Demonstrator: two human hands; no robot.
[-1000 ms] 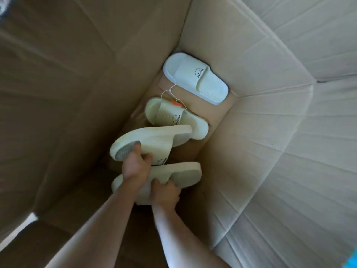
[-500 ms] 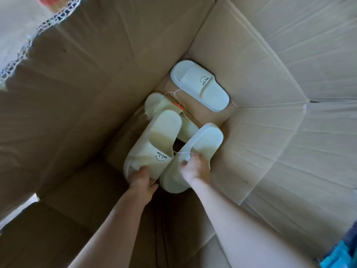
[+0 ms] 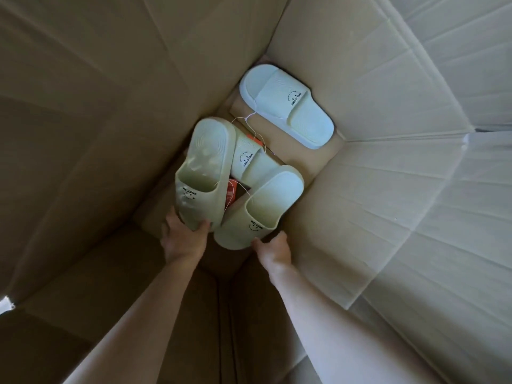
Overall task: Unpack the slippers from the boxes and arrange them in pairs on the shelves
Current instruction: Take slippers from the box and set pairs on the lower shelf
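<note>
I look down into a deep cardboard box (image 3: 388, 189). My left hand (image 3: 184, 238) grips the toe end of a pale green slipper (image 3: 203, 170) printed WELCOME. My right hand (image 3: 273, 249) holds the toe end of its twin (image 3: 263, 209), tilted to the right. A thin string with an orange tag (image 3: 231, 194) joins the two. Beneath them on the box floor lies a third pale green slipper (image 3: 250, 162), partly covered. A whiter slipper (image 3: 288, 105) lies flat in the far corner, strung to the third.
Tall cardboard walls (image 3: 97, 120) close in on all sides, with a flap fold at the right (image 3: 415, 231). A cardboard insert (image 3: 313, 151) covers part of the floor. A second orange tag (image 3: 256, 141) sits near the third slipper.
Both hands turned the two slippers from sole-side to strap-side up, shifted their grip to the toe ends and lifted them towards me. The two slippers on the floor stayed put.
</note>
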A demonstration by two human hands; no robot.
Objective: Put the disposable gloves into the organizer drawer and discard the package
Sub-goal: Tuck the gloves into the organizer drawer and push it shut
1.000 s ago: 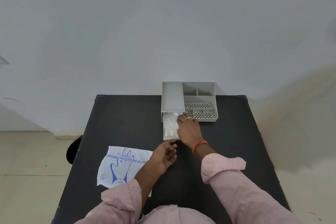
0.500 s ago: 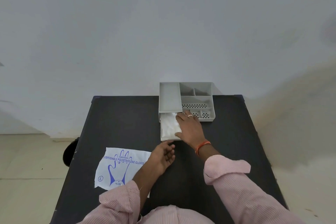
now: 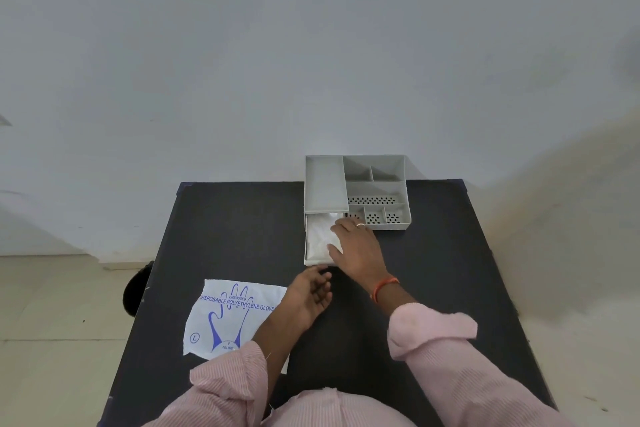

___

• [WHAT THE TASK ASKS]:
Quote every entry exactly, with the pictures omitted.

• [PROBLEM SOLUTION]:
Demonstrator: two human hands; no robot.
[-1000 ms] 
[-500 ms] 
[+0 ms] 
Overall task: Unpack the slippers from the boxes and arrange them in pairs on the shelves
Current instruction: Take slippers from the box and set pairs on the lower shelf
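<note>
I look down into a deep cardboard box (image 3: 388, 189). My left hand (image 3: 184, 238) grips the toe end of a pale green slipper (image 3: 203, 170) printed WELCOME. My right hand (image 3: 273, 249) holds the toe end of its twin (image 3: 263, 209), tilted to the right. A thin string with an orange tag (image 3: 231, 194) joins the two. Beneath them on the box floor lies a third pale green slipper (image 3: 250, 162), partly covered. A whiter slipper (image 3: 288, 105) lies flat in the far corner, strung to the third.
Tall cardboard walls (image 3: 97, 120) close in on all sides, with a flap fold at the right (image 3: 415, 231). A cardboard insert (image 3: 313, 151) covers part of the floor. A second orange tag (image 3: 256, 141) sits near the third slipper.
Both hands turned the two slippers from sole-side to strap-side up, shifted their grip to the toe ends and lifted them towards me. The two slippers on the floor stayed put.
</note>
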A demonstration by two human hands; no robot.
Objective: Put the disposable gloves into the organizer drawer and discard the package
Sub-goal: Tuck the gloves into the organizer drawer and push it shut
1.000 s ago: 
0.500 s ago: 
now: 

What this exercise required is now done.